巨人は2日のDeNA戦で8回から野手の北村をマウンドに送る
野手登板は悪なのか? 2日に横浜スタジアムで行われた巨人対DeNAの一戦。巨人は、8点リードされた8回に、北村拓己内野手をマウンドに送り、ファンの間で賛否両論が巻き起こった。メジャーリーグの解説も務める新井宏昌氏は、「どちらの考えもあるが、日本には最後まで諦めない精神論があるのではないでしょうか」と、分析した。
8点ビハインドと劣勢の展開。原辰徳監督は菊地大稀投手に変わり、8番手として内野手登録の北村をマウンドへ送った。1死から山本にソロを浴びたが、1イニングを1安打1失点で凌ぎ役割を果たした。メジャーではよく見られる光景だったが、SNS上では「試合を諦めた」「相手に失礼」と否定的な意見もあった。
この時点で、巨人のブルペンには中川皓太とアルベルト・バルドナードの2投手しか残っていなかった。大量リードされた場面で、勝ちパターンをつぎ込むのは避けたいところ。新井氏も「個人としては悪いことだとは思わない。ペナントはリーグ戦でトーナメントではない。翌日、その先を見据えて選手起用をしていく。(大差の)そういった場面になったことは反省しないといけないが、野手を投げさせることに反省はない」と口にする。

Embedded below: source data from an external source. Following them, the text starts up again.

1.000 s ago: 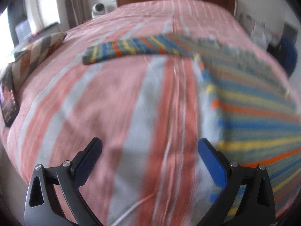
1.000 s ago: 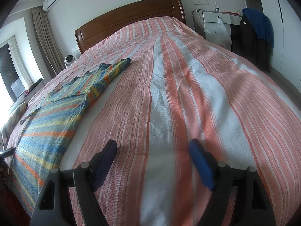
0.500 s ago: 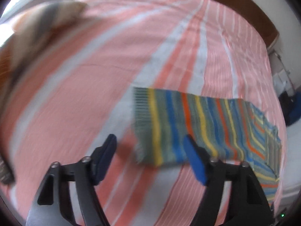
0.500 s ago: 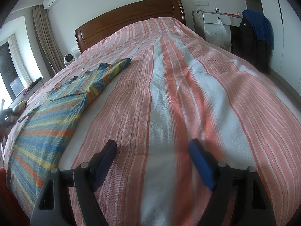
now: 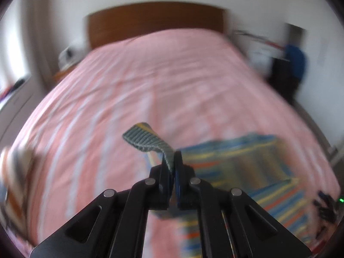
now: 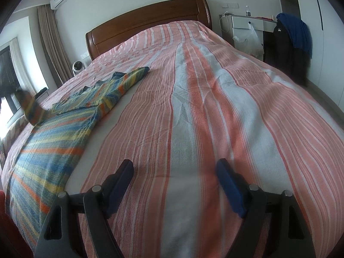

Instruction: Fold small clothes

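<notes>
A small striped sweater (image 6: 64,126) in blue, yellow, orange and green lies flat on the left side of the bed. My left gripper (image 5: 173,161) is shut on the ribbed cuff of its sleeve (image 5: 146,138) and holds it lifted off the bedspread; the sweater's body (image 5: 236,172) lies blurred below and to the right. In the right wrist view that raised sleeve (image 6: 32,109) shows as a blur at the far left. My right gripper (image 6: 174,185) stands open over the bare bedspread, with nothing between its blue pads.
The bed (image 6: 215,107) has a pink, orange and white striped cover and a wooden headboard (image 6: 150,23). A white desk (image 6: 247,23) and a chair hung with dark and blue clothes (image 6: 294,34) stand right of it. A small fan (image 6: 77,66) sits left.
My left gripper closed on the sleeve cuff and rose with it, swinging round to face the headboard. The right gripper stayed still and open.
</notes>
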Available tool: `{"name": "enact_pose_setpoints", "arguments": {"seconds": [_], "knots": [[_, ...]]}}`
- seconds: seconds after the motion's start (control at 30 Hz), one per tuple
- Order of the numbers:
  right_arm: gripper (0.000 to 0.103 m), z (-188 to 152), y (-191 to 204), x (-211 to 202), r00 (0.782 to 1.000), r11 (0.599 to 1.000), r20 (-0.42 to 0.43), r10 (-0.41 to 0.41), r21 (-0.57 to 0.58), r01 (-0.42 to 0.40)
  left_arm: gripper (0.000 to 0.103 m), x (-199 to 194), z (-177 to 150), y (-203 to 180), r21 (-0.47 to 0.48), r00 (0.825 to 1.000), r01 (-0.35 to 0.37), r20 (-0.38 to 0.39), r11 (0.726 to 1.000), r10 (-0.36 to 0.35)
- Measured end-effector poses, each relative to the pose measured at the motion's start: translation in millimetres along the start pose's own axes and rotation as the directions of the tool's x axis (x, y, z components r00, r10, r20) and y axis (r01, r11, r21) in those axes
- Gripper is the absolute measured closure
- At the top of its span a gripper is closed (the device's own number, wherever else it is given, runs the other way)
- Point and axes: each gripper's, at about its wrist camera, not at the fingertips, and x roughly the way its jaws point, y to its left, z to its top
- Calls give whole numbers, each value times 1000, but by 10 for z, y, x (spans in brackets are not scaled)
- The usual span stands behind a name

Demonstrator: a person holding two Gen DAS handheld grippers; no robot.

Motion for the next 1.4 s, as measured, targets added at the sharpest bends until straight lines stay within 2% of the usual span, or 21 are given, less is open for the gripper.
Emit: {"name": "enact_pose_setpoints", "arguments": {"seconds": [0.07, 0.1, 0.13, 0.17, 0.2, 0.27, 0.37, 0.47, 0.53, 0.57, 0.63, 0.67, 0.7, 0.73, 0.77, 0.83, 0.97, 1.03, 1.2, 1.27, 1.4], "knots": [[24, 3, -9, -1, 1000, 1000, -1, -1, -1, 1, 99, 105, 101, -397, 50, 997, 80, -8, 996, -79], [24, 2, -1, -2, 1000, 1000, 0, -2, -1, 2, 91, 229, 102, -633, 72, 991, 128, -44, 989, -125], [24, 4, -4, 1, 1000, 1000, 0, -2, -2, 2, 78, 380, 82, -829, 89, 984, 164, -89, 982, -157], [24, 5, -8, 0, 1000, 1000, 0, -1, -1, 1, 39, 488, 51, -948, 98, 980, 172, -118, 980, -160], [24, 4, -3, 0, 1000, 1000, -1, -2, -2, 2, 16, 592, -1, -1060, 108, 980, 159, -137, 981, -144], [24, 4, -4, -1, 1000, 1000, 0, -1, -1, 1, 16, 668, -142, -1124, 106, 983, 146, -125, 984, -132], [24, 3, -12, -6, 1000, 1000, 2, 3, 1, -3, 15, 763, -290, -927, 30, 976, 149, -166, 988, -142], [24, -2, -20, -2, 1000, 1000, 4, 5, 2, -5, 11, 750, -589, -669, -38, 978, 66, -196, 997, -72], [24, -4, -17, -4, 1000, 1000, 3, 5, 2, -5, 8, 864, -873, -469, -52, 972, -26, -234, 998, 13], [24, -4, -23, -2, 1000, 1000, 3, 4, 1, -4, 8, 1004, -1057, -326, -44, 957, -104, -276, 994, 88], [24, -4, -24, -2, 1000, 1000, 3, 3, 1, -3, 11, 1196, -1440, -57, -15, 896, -263, -373, 965, 239], [24, -5, -17, -6, 1000, 1000, 3, 2, 1, -2, 9, 1217, -1616, 115, -25, 875, -307, -400, 951, 272], [24, -6, -16, -8, 1000, 1000, 2, 1, 0, -1, 5, 1116, -1716, 268, -95, 896, -292, -377, 952, 237], [24, -6, -17, -8, 1000, 1000, 2, 1, 0, -1, 4, 936, -1804, 443, -189, 911, -286, -358, 939, 205], [24, -4, -14, -9, 1000, 1000, 2, 1, 0, -1, 5, 797, -1857, 537, -240, 912, -292, -361, 926, 194], [24, -3, -15, -6, 1000, 1000, 3, 2, 1, -2, 7, 516, -1939, 630, -275, 910, -320, -354, 907, 214], [23, -4, -10, -11, 1000, 1000, 3, 3, 0, -3, 5, -22, -2156, 680, -310, 942, -274, -279, 910, 188], [23, -4, -7, -11, 1000, 1000, 3, 2, 0, -2, 4, -144, -2287, 687, -322, 950, -273, -239, 907, 201], [23, -1, -5, -12, 1000, 1000, 6, 4, 0, -4, 3, 95, -2683, 779, -359, 953, -279, -221, 891, 209], [23, 2, -11, -8, 1000, 1000, 8, 8, 2, -8, 1, 84, -2832, 708, -317, 958, -286, -132, 904, 256], [23, 0, -9, -9, 1000, 1000, 10, 9, 1, -9, 0, 149, -2793, 634, -282, 947, -319, -132, 905, 293]]}}
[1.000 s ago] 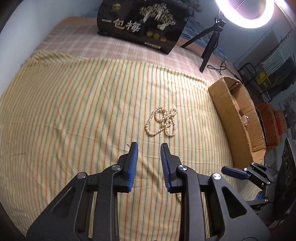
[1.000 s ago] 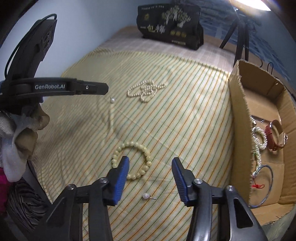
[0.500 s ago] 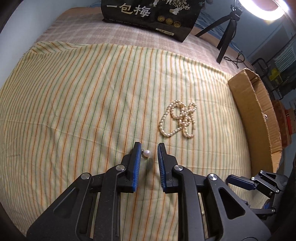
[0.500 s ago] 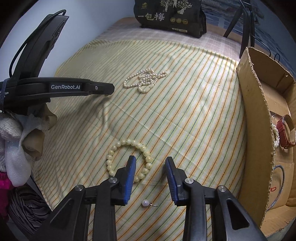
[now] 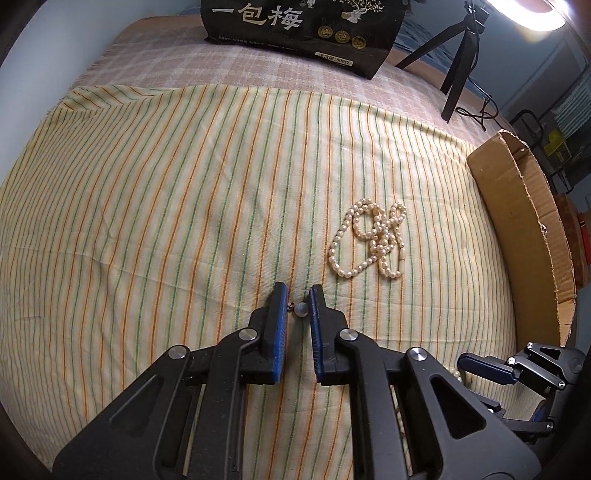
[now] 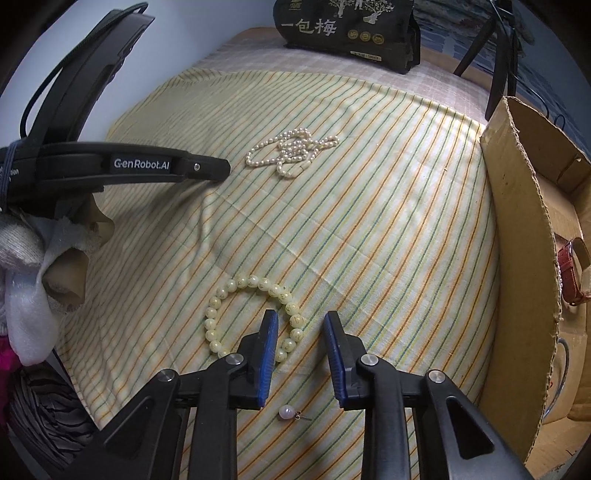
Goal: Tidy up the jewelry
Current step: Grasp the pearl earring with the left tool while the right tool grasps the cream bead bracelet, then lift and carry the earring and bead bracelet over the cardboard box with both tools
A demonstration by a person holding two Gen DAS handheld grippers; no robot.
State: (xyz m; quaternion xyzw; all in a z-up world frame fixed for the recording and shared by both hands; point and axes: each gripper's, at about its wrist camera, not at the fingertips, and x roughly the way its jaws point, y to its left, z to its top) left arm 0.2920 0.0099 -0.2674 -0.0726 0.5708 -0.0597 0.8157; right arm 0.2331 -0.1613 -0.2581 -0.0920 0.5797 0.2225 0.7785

巨人という伝統球団がゆえ野手登板への反響は大きい。ソフトバンク時代に、王監督の元で1軍打撃コーチを務めた際には「巨人の現役時代は勝利を宿命づけられた人。負けることを一番に嫌い、最後まで諦めない野球をする人だった」と、勝ちへの執着を肌で感じたという。
中日は8月25日のDeNA戦で9回に左腕・近藤が登板も1イニング62球、8安打10失点
それでも、野球界も時代と共に変化を見せている。「負けることが許されないチームが、野手登板である意味負けを認めたともいえる。巨人も少しずつ変わってきている」。投手分業制が主流となり、連投や球数に首脳陣は気をつかう場面が多くなっている。
一方で、野手登板以外にも投手起用に賛否が起こる場面はあった。8月25日の中日-DeNA戦では、中日が2-8とリードされた9回に左腕・近藤が1イニングで62球を投げ、8安打5四死球10失点。滅多打ちを食らっても投手を変えなかった立浪監督へ批判が集中し、“晒し投げ”とも言われる事態になった。
「これも勝ちパターンの投手を使いたくない場面。1イニングで60球は酷かもしれないが、そのあとの首脳陣のフォローが大事だと思います。立浪監督に野手を投げさせる考えがあったかは分からないですが、監督の考え方は対照的だったのではないでしょうか。原監督は“割り切った”、立浪監督はそうじゃなかった。指導者にはそれぞれの野球観があり、葛藤がある」
巨人は翌3日の試合では、先発・井上が2回途中7失点で降板も、計7投手の継投で逆転勝ちを収めた。ちなみに前日に“温存”したバルドナードは、7回から登板し2回無失点、中川は9回から登板して1回無失点。前者には勝利が、後者にはセーブが記録された。